More time for ourselves and one another 

During the DLP, FIS students reported that with no commute to school, they had more time for sleep and sport, and “a little more control over time when learning.” Families are also enjoying more time together and have been inspired to get out into nature. As FIS parent Yvonne Pederson describes, “ the beginning of the pandemic, we started to explore the
Taunus trails and realized what we had been missing...The greatest blessing is that this pandemic has given us more family time than ever before...we have had more family dinners this year than the last five years combined...we are all looking forward to putting this pandemic behind us but we do not plan to go back to our pre-pandemic ‘normal’ way of life.”

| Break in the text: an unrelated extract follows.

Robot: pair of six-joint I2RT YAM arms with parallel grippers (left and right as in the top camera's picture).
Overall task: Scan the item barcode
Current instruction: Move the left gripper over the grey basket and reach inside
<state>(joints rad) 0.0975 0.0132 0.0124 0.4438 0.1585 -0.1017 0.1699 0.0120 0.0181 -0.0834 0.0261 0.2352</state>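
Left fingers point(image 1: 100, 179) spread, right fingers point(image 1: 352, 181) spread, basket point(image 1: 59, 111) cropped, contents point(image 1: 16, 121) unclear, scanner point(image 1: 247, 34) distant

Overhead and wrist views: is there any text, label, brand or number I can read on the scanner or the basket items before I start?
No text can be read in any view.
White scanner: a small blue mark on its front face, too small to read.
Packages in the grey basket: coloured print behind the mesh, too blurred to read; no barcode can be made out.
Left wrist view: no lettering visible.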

New ways of learning and communicating

Both students and teachers have developed skills around technology use, with the introduction of tech innovations that are changing learning in a positive way. This was explored by two groups of parents in October when the Parent Teacher Group (PTG) together with Dr. Johnston ran two online workshop sessions entitled, “Leveraging the Pandemic for Educational Change,” where parents were invited to explore the future of education. During the workshop, Dr. Johnston shared an anecdote of an incoming Elementary School student who had been able to connect with peers before they even arrived: “When the student walked into FIS, their classmates were all there waiting, saying, ‘We wish we could hug you...we’re finally meeting you in person!’ That kid walked into FIS and they were already part of the family. They already felt part of the community, they were already doing the learning.” The technological infrastructure and different expectations driven by the pandemic facilitated this pre-arrival relationship-building. 

As we cope with the inevitable challenges of the next few months, let us keep in mind the positives that this shared experience has brought to our community, with new opportunities for innovation, empathy, collaboration, communication, and more.